Indian Country, a travel journal of
sorts through the heart of Native communities would be published in
1980, but it was “In the Spirit of Crazy Horse,” the story of the
corruption, the U.S. political and military invasion of Pine Ridge
(so called reign of terror on Pine Ridge reservation) and the Leonard
Peltier case (trials were held in Fargo) that would draw the most
controversy.
That book won him respect in Native
communities and a 10 year legal battle. The book, is perhaps the most
complete story (in Mattheisson’s style) of a political and social
history of Lakota people and the COINTELPRO era, of conflict between
Lakota resistance, and the state’s institutions of the FBI, the
Paramilitary and, what was to become an all out battle for Native
people. It’s a masterful chronicle, written by someone who
initially very little (or what dribbles an American education can
provide you) on Native history and current events. The book’s
social and political weight, written by such a renowned author,
brought immense wrath upon Peter, and he withstood it for a decade.
Just after the
publication of “In the Spirit of Crazy Horse,” Matttheisson and
his publisher Viking Penguin were sued for libel by David Price, a
former FBI agent.
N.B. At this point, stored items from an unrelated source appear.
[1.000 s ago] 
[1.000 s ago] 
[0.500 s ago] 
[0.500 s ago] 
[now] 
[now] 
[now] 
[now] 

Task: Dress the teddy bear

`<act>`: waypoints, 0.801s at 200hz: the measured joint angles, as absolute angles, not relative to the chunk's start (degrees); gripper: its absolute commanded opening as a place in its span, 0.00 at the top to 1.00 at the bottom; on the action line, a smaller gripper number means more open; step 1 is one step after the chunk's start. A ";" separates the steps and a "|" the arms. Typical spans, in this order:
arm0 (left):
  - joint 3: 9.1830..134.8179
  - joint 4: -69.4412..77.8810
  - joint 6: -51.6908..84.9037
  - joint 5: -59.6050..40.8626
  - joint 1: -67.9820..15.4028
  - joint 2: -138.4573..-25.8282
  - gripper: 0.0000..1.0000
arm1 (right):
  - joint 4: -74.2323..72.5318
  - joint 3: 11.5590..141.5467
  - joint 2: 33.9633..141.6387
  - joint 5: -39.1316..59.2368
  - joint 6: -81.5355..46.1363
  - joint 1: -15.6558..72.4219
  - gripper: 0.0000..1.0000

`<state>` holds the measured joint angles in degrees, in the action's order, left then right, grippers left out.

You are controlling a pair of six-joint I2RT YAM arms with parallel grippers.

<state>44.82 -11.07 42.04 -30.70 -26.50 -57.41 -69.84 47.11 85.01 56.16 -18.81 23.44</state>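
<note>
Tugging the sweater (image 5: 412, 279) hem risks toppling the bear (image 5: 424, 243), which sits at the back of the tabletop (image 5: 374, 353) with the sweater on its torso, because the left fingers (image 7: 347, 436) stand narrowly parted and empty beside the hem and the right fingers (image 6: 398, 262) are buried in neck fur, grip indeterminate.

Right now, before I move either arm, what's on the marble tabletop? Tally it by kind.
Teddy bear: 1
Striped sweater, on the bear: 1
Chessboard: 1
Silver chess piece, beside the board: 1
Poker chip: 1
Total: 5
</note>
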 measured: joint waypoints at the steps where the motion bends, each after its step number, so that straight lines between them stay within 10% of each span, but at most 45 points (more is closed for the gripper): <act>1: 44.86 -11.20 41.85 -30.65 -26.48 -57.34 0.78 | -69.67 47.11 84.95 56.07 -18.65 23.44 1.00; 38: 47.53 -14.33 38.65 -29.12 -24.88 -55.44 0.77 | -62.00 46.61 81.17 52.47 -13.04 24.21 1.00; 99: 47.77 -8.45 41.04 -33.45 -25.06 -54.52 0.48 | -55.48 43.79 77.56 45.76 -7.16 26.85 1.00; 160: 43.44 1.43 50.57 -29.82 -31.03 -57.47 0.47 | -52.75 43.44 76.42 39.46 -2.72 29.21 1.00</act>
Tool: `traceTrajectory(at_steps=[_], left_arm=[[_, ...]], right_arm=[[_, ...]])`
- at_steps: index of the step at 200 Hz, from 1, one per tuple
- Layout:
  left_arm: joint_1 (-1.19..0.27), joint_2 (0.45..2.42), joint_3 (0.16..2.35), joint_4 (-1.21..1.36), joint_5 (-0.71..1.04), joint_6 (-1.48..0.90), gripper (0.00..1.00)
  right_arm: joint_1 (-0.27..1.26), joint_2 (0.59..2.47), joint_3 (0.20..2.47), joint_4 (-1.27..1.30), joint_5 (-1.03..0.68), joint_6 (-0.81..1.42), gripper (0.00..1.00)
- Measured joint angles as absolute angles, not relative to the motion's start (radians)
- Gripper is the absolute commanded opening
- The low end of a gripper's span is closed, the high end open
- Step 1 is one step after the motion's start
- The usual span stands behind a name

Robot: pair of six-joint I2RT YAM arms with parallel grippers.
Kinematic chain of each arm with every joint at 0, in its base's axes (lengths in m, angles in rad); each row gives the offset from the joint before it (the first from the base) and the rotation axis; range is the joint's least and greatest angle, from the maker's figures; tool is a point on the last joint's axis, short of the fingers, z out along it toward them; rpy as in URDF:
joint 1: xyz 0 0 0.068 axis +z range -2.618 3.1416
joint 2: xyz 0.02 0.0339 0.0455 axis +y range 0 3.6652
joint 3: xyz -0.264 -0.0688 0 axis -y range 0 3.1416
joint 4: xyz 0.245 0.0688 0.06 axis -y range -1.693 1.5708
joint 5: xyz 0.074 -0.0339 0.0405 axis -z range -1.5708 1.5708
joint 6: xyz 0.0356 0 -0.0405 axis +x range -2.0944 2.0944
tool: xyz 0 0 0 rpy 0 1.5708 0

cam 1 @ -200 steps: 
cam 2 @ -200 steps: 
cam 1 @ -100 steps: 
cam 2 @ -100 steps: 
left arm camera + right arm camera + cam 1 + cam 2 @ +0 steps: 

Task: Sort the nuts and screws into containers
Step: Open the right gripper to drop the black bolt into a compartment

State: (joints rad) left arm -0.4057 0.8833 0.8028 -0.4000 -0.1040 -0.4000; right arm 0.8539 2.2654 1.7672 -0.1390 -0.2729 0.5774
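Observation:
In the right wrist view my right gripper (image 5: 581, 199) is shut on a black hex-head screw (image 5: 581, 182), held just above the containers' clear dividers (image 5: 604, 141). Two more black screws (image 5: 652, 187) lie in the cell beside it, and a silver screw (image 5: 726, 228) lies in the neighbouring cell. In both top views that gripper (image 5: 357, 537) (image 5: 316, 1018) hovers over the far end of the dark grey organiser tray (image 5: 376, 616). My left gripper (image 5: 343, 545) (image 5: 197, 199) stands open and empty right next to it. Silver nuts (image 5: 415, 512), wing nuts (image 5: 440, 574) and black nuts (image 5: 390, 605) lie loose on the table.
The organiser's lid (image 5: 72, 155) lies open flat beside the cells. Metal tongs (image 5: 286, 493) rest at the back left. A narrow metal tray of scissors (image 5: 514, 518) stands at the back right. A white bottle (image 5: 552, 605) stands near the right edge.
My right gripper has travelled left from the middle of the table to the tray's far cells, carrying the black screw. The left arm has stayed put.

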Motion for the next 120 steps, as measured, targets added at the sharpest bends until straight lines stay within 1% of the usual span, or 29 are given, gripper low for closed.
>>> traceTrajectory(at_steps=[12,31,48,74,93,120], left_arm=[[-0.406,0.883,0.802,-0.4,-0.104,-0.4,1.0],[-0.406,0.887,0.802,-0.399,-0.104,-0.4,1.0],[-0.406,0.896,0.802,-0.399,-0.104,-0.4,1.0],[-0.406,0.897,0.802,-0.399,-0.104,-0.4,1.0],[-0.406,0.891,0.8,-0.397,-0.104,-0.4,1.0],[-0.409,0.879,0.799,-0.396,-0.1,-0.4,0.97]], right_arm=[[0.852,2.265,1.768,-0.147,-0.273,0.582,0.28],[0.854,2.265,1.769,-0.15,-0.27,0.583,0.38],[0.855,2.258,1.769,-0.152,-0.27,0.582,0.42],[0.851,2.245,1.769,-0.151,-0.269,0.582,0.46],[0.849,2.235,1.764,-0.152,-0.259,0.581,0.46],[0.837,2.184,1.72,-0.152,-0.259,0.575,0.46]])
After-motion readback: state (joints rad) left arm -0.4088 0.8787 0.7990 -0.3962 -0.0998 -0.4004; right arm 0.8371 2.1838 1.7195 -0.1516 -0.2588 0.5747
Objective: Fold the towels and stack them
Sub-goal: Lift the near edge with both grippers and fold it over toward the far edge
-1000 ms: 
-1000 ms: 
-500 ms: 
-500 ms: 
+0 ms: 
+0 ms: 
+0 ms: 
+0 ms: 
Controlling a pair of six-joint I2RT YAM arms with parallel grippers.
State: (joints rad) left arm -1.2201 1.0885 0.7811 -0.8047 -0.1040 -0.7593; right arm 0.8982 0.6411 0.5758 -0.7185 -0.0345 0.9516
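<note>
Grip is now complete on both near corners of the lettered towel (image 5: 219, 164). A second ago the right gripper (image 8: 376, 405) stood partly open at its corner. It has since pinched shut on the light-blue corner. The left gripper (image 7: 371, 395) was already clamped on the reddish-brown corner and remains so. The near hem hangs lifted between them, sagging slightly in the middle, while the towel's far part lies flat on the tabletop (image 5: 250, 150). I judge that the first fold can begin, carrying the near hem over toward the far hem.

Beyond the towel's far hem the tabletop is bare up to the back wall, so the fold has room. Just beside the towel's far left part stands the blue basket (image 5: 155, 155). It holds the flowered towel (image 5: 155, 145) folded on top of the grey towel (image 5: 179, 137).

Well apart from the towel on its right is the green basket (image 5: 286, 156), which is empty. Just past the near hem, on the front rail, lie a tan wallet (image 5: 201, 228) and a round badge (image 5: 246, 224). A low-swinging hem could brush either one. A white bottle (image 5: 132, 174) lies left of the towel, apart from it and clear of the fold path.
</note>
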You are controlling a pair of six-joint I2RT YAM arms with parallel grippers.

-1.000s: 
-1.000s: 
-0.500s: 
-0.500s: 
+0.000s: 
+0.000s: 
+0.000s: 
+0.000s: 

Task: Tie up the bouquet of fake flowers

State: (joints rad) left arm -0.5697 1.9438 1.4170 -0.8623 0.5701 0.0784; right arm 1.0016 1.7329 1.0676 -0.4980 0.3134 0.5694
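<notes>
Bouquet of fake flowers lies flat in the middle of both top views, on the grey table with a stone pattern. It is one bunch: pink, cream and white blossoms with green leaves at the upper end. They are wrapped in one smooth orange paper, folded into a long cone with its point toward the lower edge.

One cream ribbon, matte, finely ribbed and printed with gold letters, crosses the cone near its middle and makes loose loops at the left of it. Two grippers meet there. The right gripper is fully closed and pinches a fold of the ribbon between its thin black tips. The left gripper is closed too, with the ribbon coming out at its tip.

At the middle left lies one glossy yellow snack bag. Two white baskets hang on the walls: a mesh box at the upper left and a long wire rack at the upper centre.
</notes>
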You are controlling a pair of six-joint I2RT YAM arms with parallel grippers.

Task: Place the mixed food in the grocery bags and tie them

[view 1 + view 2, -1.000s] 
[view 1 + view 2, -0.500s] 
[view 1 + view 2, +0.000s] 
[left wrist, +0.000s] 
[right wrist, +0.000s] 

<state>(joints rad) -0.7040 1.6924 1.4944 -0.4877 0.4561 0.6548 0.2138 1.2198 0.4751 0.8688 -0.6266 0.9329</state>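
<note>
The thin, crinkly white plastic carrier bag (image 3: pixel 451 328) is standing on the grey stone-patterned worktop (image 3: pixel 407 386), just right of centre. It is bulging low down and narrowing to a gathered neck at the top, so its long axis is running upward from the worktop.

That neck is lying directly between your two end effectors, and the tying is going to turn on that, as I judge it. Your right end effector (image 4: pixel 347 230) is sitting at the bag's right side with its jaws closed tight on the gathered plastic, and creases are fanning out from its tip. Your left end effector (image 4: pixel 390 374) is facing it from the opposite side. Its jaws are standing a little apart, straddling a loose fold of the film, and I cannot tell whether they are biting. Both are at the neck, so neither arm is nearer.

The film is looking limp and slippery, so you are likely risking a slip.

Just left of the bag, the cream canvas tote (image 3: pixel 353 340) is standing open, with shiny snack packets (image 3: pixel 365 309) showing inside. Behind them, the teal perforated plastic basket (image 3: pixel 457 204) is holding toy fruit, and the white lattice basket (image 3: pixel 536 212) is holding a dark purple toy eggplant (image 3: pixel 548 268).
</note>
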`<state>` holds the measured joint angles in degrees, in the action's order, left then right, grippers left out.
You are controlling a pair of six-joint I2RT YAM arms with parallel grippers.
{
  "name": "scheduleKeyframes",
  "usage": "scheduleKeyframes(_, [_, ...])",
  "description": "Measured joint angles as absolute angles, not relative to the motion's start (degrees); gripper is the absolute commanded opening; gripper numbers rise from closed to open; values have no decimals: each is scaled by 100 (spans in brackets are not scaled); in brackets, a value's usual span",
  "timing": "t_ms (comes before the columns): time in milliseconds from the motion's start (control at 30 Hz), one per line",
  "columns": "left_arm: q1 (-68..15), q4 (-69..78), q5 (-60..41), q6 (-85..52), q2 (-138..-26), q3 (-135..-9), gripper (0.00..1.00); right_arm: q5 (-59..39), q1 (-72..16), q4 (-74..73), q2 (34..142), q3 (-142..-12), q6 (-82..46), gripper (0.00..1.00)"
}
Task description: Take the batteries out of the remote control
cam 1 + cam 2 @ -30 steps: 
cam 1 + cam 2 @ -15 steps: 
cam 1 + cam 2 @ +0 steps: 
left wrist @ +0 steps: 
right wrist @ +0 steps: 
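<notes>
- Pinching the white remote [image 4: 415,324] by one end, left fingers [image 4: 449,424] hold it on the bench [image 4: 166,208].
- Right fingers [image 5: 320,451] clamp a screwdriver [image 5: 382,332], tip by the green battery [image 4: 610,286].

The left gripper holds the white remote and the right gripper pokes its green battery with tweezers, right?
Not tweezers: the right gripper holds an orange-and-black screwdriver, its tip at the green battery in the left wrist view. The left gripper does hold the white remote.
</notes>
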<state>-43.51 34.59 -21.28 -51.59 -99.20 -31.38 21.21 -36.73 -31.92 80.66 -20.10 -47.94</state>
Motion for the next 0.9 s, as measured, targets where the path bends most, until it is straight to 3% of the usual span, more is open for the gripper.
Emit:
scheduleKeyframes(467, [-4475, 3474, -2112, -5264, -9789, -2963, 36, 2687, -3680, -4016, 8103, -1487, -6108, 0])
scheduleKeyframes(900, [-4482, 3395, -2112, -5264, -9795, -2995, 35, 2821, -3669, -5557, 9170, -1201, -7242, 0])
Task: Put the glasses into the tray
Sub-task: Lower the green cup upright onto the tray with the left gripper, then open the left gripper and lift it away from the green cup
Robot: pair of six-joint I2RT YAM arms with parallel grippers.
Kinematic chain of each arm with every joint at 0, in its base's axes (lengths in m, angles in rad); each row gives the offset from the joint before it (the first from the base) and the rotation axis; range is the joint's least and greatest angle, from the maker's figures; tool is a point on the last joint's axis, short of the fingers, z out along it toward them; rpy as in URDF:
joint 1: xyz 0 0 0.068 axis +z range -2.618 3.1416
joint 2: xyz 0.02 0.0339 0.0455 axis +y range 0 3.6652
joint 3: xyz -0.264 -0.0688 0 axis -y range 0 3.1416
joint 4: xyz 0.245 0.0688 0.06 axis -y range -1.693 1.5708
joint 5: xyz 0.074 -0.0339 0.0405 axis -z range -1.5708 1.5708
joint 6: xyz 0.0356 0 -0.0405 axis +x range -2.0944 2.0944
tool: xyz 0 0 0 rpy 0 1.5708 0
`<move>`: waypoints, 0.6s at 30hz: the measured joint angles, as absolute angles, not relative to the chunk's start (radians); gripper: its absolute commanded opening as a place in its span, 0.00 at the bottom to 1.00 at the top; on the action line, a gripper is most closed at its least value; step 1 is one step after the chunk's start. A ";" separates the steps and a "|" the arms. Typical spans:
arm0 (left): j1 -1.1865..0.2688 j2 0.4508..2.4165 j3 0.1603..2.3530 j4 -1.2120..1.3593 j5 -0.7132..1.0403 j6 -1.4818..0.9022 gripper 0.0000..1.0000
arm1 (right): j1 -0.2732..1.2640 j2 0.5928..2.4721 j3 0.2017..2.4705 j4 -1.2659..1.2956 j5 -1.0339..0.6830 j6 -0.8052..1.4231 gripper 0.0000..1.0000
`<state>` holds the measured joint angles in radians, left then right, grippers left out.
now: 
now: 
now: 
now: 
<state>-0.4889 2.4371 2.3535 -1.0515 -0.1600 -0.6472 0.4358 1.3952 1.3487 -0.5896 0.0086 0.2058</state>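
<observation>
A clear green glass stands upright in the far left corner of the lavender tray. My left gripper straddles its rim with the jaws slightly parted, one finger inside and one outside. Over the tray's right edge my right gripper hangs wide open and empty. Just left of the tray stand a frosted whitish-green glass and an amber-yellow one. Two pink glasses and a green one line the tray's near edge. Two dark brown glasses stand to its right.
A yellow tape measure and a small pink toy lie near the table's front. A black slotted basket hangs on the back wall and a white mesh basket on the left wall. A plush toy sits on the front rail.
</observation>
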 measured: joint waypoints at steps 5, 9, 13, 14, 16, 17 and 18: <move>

A separate suit was filed by William Janklow, the
former governor of South Dakota, who was renowned for his dislike of
Indian people and the book illuminated that. David Price sued for $49
million and Janklow sued to have all copies of the book withdrawn
from bookstores. After four years in court, Federal District Judge
Diana Murphy dismissed Price’s lawsuit, upholding Matthiessen’s
right "to publish an entirely one-sided view of people and
events."
In the Janklow case, a South Dakota
court also ruled for Matthiessen. Both cases were appealed, and in
l990, the U.S. Supreme Court refused to hear Price’s arguments,
ending his appeal. That same year, the South Dakota Supreme court
dismissed the Janklow case. The paperback edition of the book came
out in l992, almost a decade later. There are very few writers who
could either withstand such legal challenges to first amendment
rights, or to stay loyal to a people and a land.
“We belong to this
earth, it does not belong to us; it cares for us, and we must care
for it. If our time on earth is to endure, we must love the earth in
the strong, unsentimental way of traditional peoples, not seeking to
exploit but to live in balance with the natural world. When modern
man has regained his reverence for land and life, then the lost
Paradise, the Golden Age in the race memories of all peoples will
come again, and all men will be ‘in Dios,’ people of God.”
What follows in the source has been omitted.